PROBLEM DETAILS:
Retype the lines below exactly, but only those from the line that has "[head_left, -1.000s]" through the line that has "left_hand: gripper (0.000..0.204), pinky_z". Omit every picture.

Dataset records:
━━━━━━━━━━━━━━━━━━━━━━━━━━━━━━
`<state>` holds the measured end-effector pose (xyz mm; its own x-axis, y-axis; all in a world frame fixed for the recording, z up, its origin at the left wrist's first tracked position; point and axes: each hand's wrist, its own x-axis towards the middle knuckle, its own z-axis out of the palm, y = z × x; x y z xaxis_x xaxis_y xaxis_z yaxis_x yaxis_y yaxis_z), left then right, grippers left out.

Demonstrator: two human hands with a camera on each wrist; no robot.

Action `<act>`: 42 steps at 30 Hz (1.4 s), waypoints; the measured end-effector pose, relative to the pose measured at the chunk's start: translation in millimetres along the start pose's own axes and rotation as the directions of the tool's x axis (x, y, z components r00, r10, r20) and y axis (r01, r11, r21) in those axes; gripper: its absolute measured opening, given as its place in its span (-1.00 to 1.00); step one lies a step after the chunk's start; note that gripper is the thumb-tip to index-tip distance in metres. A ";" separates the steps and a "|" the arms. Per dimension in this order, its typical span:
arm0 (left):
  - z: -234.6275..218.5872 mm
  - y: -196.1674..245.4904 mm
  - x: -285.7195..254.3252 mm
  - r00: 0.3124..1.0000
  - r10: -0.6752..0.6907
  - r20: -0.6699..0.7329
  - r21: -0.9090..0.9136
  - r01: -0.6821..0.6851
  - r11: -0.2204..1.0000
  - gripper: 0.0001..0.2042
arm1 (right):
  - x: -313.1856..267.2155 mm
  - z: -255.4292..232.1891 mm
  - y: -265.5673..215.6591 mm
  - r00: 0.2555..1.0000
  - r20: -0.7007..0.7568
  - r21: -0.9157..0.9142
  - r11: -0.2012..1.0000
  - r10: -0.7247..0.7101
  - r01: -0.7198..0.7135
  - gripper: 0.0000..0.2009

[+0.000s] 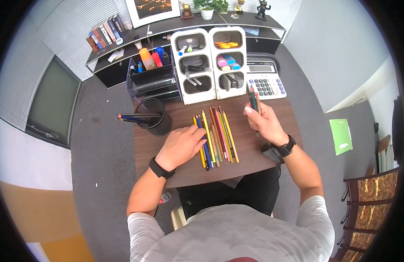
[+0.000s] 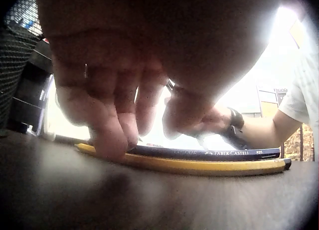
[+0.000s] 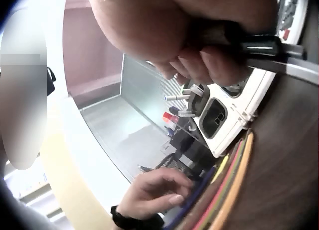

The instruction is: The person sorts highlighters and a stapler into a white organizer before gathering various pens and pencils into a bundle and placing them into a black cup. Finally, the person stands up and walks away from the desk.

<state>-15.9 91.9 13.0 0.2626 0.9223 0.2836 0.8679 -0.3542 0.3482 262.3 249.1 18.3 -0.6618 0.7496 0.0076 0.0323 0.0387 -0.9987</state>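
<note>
Colored pencils lie side by side on the dark wooden desk, among them a pink one (image 1: 222, 135) and several yellow ones. My left hand (image 1: 178, 146) rests over the left end of this row with its fingers bent loosely downward. In the left wrist view its fingertips touch a yellow pencil (image 2: 209, 166), and a dark blue Faber-Castell pencil (image 2: 244, 153) lies just behind. To the right of the row, my right hand (image 1: 269, 124) grips a dark green pencil (image 1: 253, 98) and a brown pencil (image 1: 258, 102), tips up, clear of the desk.
A black mesh pen cup (image 1: 160, 126) holding several pencils stands left. Behind are a clear organizer (image 1: 154, 83) with markers, two white compartment racks (image 1: 213, 65) and a calculator (image 1: 267, 85). A dark grey object (image 1: 272, 153) sits below my right wrist.
</note>
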 end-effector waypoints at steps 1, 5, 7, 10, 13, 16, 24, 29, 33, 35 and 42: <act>-0.2 0.2 0.2 1.000 0.008 -0.011 0.000 -0.008 1.000 -0.76 | -0.2 -0.8 -0.1 0.998 0.040 0.176 0.983 0.046 -0.053 -0.79; -3.3 1.4 0.5 0.999 0.024 -0.042 -0.006 -0.024 1.000 -0.77 | 3.8 11.3 17.2 0.986 -0.020 0.233 0.959 -0.163 0.163 -0.73; -3.8 1.2 0.5 0.999 0.027 -0.045 -0.004 -0.028 1.000 -0.78 | 5.9 11.5 23.5 0.978 0.001 0.136 0.969 -0.211 0.209 -0.70; -2.5 0.6 0.6 0.999 0.032 -0.042 0.000 -0.032 0.999 -0.79 | 5.1 13.4 23.7 0.985 0.026 0.002 0.985 -0.173 0.173 -0.64; -1.8 1.4 1.1 0.998 0.035 -0.044 0.001 -0.035 0.999 -0.80 | 5.5 14.3 29.7 0.996 0.068 -0.064 0.996 -0.050 0.054 -0.64; -3.8 1.7 0.7 0.998 0.043 -0.054 0.001 -0.043 0.999 -0.79 | 8.2 15.1 30.6 0.997 0.083 -0.093 0.996 -0.006 0.013 -0.62; -11.1 16.1 3.1 0.988 0.014 -0.153 -0.263 -0.054 0.963 -0.57 | 20.8 63.9 -28.9 0.955 0.152 0.034 0.967 -0.254 0.252 -0.62; -9.8 14.7 0.8 0.996 -0.084 -0.001 -0.626 0.065 0.777 -0.63 | 32.4 109.4 -40.4 0.922 0.246 0.160 0.951 -0.297 0.264 -0.58; -4.3 0.2 -0.9 0.998 -0.038 0.058 -0.783 0.069 0.618 -0.77 | 34.2 127.8 -50.6 0.903 0.323 0.043 0.958 -0.283 0.285 -0.58; -16.9 1.4 1.7 0.995 -0.026 0.094 -0.798 0.091 0.596 -0.74 | 34.2 124.5 -61.9 0.900 0.359 -0.016 0.963 -0.247 0.271 -0.65; 5.2 -10.4 5.2 0.989 -0.127 -0.076 -0.789 0.019 0.614 -0.68 | 56.5 92.8 -123.6 0.768 0.602 -0.362 0.782 -0.218 0.507 -0.89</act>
<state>-21.3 101.2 6.2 0.1171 0.9455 0.3039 0.2054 -0.3225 0.9240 151.4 225.3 137.5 -0.9663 0.1694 0.1939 -0.0386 0.6494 -0.7595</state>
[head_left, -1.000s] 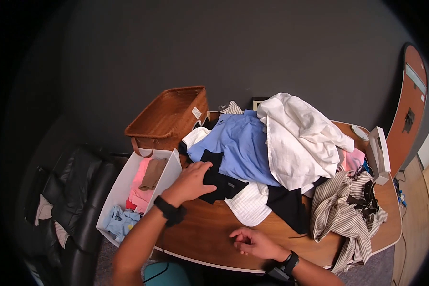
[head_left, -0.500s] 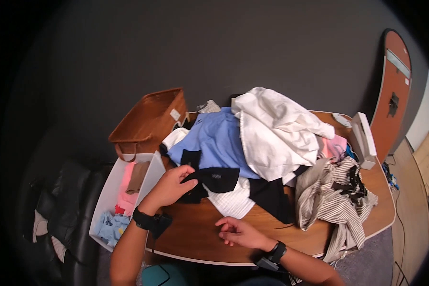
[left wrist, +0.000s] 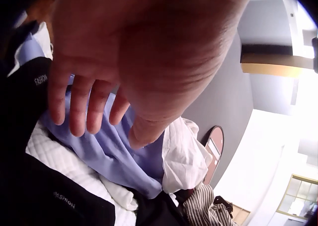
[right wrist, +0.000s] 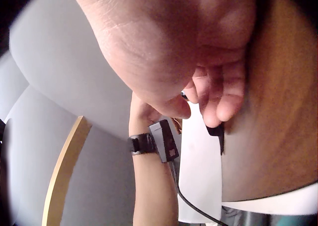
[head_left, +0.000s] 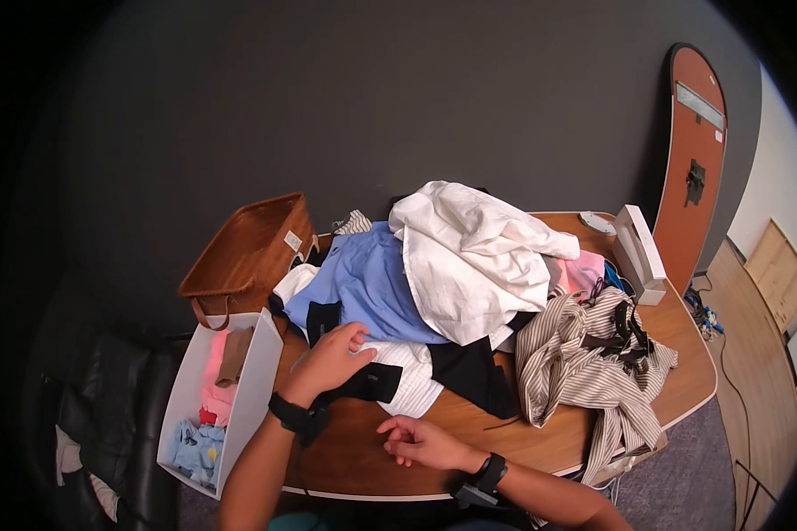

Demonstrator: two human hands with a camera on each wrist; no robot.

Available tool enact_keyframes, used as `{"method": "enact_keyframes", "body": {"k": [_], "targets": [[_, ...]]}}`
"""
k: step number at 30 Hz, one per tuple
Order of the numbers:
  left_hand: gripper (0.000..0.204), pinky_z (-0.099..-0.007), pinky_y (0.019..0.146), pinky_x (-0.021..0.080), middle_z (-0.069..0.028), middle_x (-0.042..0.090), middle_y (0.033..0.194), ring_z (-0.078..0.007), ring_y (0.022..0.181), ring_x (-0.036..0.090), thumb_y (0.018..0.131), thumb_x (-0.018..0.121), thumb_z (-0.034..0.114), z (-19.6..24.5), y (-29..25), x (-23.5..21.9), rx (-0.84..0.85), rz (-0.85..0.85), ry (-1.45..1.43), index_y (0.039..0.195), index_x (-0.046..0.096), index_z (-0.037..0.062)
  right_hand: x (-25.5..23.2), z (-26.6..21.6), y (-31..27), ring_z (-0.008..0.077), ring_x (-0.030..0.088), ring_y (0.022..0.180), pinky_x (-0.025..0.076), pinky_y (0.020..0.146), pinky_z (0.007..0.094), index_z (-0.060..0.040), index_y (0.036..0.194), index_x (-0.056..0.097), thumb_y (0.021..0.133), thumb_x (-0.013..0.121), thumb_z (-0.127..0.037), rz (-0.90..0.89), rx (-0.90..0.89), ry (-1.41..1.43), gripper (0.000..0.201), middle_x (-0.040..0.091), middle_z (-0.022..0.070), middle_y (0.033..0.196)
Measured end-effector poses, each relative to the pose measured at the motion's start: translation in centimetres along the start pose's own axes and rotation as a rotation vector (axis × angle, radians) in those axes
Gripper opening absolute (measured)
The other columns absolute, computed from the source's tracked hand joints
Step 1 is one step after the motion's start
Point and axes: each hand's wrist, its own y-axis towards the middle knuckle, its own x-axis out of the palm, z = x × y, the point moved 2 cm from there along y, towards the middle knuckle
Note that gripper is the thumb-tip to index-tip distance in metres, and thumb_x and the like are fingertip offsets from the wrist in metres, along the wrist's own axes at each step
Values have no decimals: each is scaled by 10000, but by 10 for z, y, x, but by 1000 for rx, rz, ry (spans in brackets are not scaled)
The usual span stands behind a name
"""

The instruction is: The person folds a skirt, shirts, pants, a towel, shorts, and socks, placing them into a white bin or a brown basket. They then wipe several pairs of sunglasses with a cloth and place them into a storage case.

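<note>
The left hand (head_left: pixel 332 361) hangs loosely spread, palm down, its fingers slightly apart and pinching nothing that shows. Right under it and just to its right lies the black garment (head_left: pixel 372 383), with a further black piece reaching out past the knuckles; whether the fingers touch it, I cannot tell. The garment looks light, soft and limp, unlikely to slip or break but ready to sag or fold over itself. The lettered end, near the thumb, seems the best place to take hold, pinched by its edge so that the white textured cloth (head_left: pixel 419 372) beneath does not come along.

Nearer the body, the right hand (head_left: pixel 425 444) is loosely curled over the table (head_left: pixel 350 465), with nothing in its fingers.

Beyond the left hand spreads the blue shirt (head_left: pixel 354 283), and past it, to the right, the bulky white shirt (head_left: pixel 478 265). The striped garment (head_left: pixel 584 354) lies well to the right; the white box (head_left: pixel 255 376) stands just left of the left forearm, with the brown basket (head_left: pixel 248 239) farther out.

The left wrist view shows the underside of the fingers and two lines of "FASHION" lettering, too small to read from the head. Only the head view takes in the box's contents.
</note>
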Motion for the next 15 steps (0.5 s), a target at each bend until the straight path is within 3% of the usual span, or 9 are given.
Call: {"method": "enact_keyframes", "body": {"k": [4,6,7,9,11,13,15], "targets": [[428,-335,772,510,-142,635,979,-215,849,611,845,716,237,14,15,12,33,-5,-51,1148,557,-19,-1,2,2,72,568,706,481,600,220,-21,1241,476,951,564,-93,-1,15,20,312,577,21,866],[404,-295,785,497,-97,630,985,-144,888,591,861,717,214,32,26,17,-71,-61,-205,1156,562,-15,-2,3,2,68,569,723,481,620,217,-30,1247,481,956,561,-92,-10,15,14,308,578,17,890],[404,-295,785,497,-97,630,985,-144,888,591,861,717,214,37,36,23,-58,-66,-206,1156,562,-15,-2,4,3,64,571,739,481,641,214,-39,1253,485,961,558,-92,-29,20,10,305,580,14,913],[403,-280,771,497,-92,639,993,-128,878,592,885,699,225,47,55,35,39,80,-373,1159,556,-33,-3,4,3,60,571,736,479,637,208,-46,1250,495,962,560,-101,-21,7,18,300,580,8,912],[382,-277,765,500,-73,646,1002,-121,862,597,903,678,232,61,76,41,101,83,-476,1175,569,-14,-5,4,4,58,573,740,477,637,205,-53,1251,499,961,560,-101,-67,15,35,300,580,2,918],[380,-251,700,492,-55,652,930,-99,791,591,884,698,257,69,93,44,-94,52,-699,1124,586,-15,-7,7,5,56,575,744,476,639,203,-55,1251,501,960,559,-104,-71,0,40,301,581,-1,929],[318,-221,702,475,-33,663,927,-72,803,591,920,657,238,75,103,35,-151,64,-650,1118,600,-4,-9,6,5,56,576,746,477,642,204,-55,1256,496,960,557,-115,-107,38,74,308,582,-1,946]]}}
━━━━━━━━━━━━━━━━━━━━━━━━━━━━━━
ANSWER TO THIS PROBLEM:
[head_left, -1.000s] 
[head_left, -0.500s] 
[left wrist, +0.000s] 
[right wrist, +0.000s] 
[head_left, +0.000s] 

Demonstrator: two human hands with a camera on each wrist; no robot.

Available tool enact_keyframes, used as `{"method": "enact_keyframes", "body": {"k": [_], "targets": [[_, ...]]}}`
"""
k: step number at 30 Hz, one per tuple
Order of the numbers:
  left_hand: gripper (0.000..0.204), pinky_z (-0.099..-0.007), pinky_y (0.019..0.146), pinky_x (-0.021..0.080), middle_z (-0.069..0.028), middle_x (-0.042..0.090), middle_y (0.033..0.194), ring_z (-0.078..0.007), ring_y (0.022..0.181), ring_x (-0.036..0.090), thumb_y (0.018..0.131), thumb_x (-0.018..0.121), thumb_z (-0.034..0.114), z (-19.6..24.5), y (-29..25), x (-23.5..21.9), rx (-0.84..0.85), rz (-0.85..0.85), ry (-1.45..1.43), index_y (0.039..0.195), index_x (-0.046..0.096), index_z (-0.037..0.062)

With this, the exercise is done.